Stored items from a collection
▼▼▼
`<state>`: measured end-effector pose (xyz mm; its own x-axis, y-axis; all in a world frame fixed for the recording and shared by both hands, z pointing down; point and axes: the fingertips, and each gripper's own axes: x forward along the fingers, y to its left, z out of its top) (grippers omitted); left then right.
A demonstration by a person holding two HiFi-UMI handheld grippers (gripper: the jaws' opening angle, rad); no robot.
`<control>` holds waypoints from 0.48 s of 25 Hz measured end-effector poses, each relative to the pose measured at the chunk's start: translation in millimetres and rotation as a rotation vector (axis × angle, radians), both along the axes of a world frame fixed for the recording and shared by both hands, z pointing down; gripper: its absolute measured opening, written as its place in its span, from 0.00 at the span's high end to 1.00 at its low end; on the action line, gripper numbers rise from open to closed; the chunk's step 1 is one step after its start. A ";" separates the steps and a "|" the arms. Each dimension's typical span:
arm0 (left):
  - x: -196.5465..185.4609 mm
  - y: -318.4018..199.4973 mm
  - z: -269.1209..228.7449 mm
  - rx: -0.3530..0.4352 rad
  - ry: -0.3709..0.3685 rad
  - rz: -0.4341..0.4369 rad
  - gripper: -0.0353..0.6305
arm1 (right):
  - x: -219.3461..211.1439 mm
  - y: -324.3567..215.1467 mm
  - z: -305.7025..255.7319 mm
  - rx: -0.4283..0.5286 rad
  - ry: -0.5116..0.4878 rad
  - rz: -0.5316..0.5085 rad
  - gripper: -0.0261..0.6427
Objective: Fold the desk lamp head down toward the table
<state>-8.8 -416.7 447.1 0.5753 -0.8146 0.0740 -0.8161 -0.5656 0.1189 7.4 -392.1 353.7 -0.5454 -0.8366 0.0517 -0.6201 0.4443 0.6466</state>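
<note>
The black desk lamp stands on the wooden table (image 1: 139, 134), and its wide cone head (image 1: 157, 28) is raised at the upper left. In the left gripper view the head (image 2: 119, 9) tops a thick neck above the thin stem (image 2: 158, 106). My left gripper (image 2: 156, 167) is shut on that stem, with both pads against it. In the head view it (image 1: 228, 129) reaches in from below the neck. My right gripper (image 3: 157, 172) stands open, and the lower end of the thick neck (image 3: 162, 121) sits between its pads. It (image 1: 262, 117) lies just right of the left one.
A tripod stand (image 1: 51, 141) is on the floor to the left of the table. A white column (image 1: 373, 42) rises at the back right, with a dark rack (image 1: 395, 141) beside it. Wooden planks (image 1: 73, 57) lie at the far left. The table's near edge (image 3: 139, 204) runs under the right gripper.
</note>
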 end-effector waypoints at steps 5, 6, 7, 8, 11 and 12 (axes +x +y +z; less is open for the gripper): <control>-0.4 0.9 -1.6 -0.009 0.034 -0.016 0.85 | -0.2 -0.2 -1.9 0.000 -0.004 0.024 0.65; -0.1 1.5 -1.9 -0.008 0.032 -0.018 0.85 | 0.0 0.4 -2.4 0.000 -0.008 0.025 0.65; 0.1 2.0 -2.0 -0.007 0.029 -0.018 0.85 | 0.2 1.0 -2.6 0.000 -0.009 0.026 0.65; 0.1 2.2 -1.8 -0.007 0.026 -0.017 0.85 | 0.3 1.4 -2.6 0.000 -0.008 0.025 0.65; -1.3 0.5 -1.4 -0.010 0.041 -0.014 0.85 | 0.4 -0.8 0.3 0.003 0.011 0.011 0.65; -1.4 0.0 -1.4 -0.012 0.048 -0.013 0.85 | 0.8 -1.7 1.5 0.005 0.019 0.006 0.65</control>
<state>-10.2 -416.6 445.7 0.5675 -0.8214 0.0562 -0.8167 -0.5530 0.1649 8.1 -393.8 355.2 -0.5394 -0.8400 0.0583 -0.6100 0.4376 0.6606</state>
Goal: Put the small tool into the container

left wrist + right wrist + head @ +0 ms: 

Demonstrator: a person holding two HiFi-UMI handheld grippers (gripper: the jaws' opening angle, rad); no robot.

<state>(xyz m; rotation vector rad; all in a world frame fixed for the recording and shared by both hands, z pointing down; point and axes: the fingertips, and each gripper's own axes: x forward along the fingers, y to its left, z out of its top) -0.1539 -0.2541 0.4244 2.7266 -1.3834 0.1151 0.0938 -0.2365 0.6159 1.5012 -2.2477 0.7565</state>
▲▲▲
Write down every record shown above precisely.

● Written solution
`<state>`: measured end-effector pose (xyz mm; its own x-axis, y-axis; all in a world frame fixed for the recording and shared by both hands, z pointing down; point and axes: the fingertips, and each gripper's own axes: x forward along the fingers, y to its left, z out of its top) (grippers omitted); left then right.
A demonstration by a person holding two HiFi-UMI handheld grippers (gripper: the jaws' opening angle, rad); no robot.
`<control>` holds waypoints from 0.48 s of 25 Hz measured end-effector poses, each relative to the pose measured at the chunk's start: translation in millimetres and rotation as a rotation vector (axis × angle, radians), both along the axes of a world frame fixed for the recording and shared by both hands, z pointing down; gripper: its absolute measured opening, written as its place in its span, from 0.00 at the span's high end to 1.00 at its low end; on the action line, gripper numbers rise from open to closed; the chunk's step 1 is one step after its start. A ";" separates the steps and a "|" the arms. Each dimension's typical span:
arm0 (left):
  - x: -196.5465..185.4609 mm
  - y: -318.4018..199.4973 mm
  - z: -269.1209..228.7449 mm
  - rx: -0.3530..0.4352 rad
  - ry: -0.3709..0.3685 rad
  - rz: -0.4341..0.4369 rad
  - gripper: -0.0353..0.6305
arm1 (right):
  - x: -219.3461..211.1439 mm
  - y: -324.3567..215.1467 mm
  - z: -305.7025..255.7319 mm
  - rx: -0.4283..0.5286 rad
  - ry: -0.5116..0.4878 rad
  - rz: -0.5316..0.5085 rad
  - gripper: -0.0261..0.6427
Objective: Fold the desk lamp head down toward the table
<state>-8.8 -416.7 447.1 0.5753 -0.8146 0.0740 -0.8161 -0.5656 0.1189 7.4 -392.1 353.7 -0.5454 -0.8366 0.0517 -0.6201 0.4443 0.6466</state>
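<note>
The black desk lamp stands on the wooden table (image 1: 139, 134), and its wide cone head (image 1: 157, 28) is raised at the upper left. In the left gripper view the head (image 2: 119, 9) tops a thick neck above the thin stem (image 2: 158, 106). My left gripper (image 2: 156, 167) is shut on that stem, with both pads against it. In the head view it (image 1: 228, 129) reaches in from below the neck. My right gripper (image 3: 157, 172) stands open, and the lower end of the thick neck (image 3: 162, 121) sits between its pads. It (image 1: 262, 117) lies just right of the left one.
A tripod stand (image 1: 51, 141) is on the floor to the left of the table. A white column (image 1: 373, 42) rises at the back right, with a dark rack (image 1: 395, 141) beside it. Wooden planks (image 1: 73, 57) lie at the far left. The table's near edge (image 3: 139, 204) runs under the right gripper.
</note>
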 end-effector waypoints at steps 5, 6, 7, 8, 11 and 12 (axes +x +y +z; less is open for the gripper): <control>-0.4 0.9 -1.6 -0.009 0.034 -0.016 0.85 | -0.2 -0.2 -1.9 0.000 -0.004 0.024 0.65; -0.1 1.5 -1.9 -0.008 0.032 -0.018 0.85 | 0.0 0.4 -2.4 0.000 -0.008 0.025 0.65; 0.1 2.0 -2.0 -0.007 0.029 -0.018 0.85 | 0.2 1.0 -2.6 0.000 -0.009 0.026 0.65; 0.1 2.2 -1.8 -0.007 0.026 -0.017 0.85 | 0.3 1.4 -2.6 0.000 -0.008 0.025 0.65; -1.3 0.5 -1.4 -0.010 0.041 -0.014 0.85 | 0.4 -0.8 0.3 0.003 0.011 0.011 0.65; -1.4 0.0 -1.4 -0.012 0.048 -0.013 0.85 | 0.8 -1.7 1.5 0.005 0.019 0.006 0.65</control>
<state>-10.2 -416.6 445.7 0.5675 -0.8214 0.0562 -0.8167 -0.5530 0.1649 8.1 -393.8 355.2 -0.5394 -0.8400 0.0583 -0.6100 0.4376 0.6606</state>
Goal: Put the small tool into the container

left wrist + right wrist + head @ +0 ms: 

Demonstrator: a person holding two HiFi-UMI handheld grippers (gripper: the jaws' opening angle, rad); no robot.

<state>(xyz m; rotation vector rad; all in a world frame fixed for the recording and shared by both hands, z pointing down; point and axes: the fingertips, and each gripper's own axes: x forward along the fingers, y to its left, z out of its top) -0.1539 -0.2541 0.4244 2.7266 -1.3834 0.1151 0.0938 -0.2365 0.6159 1.5012 -2.2477 0.7565</state>

This output is complete as it stands.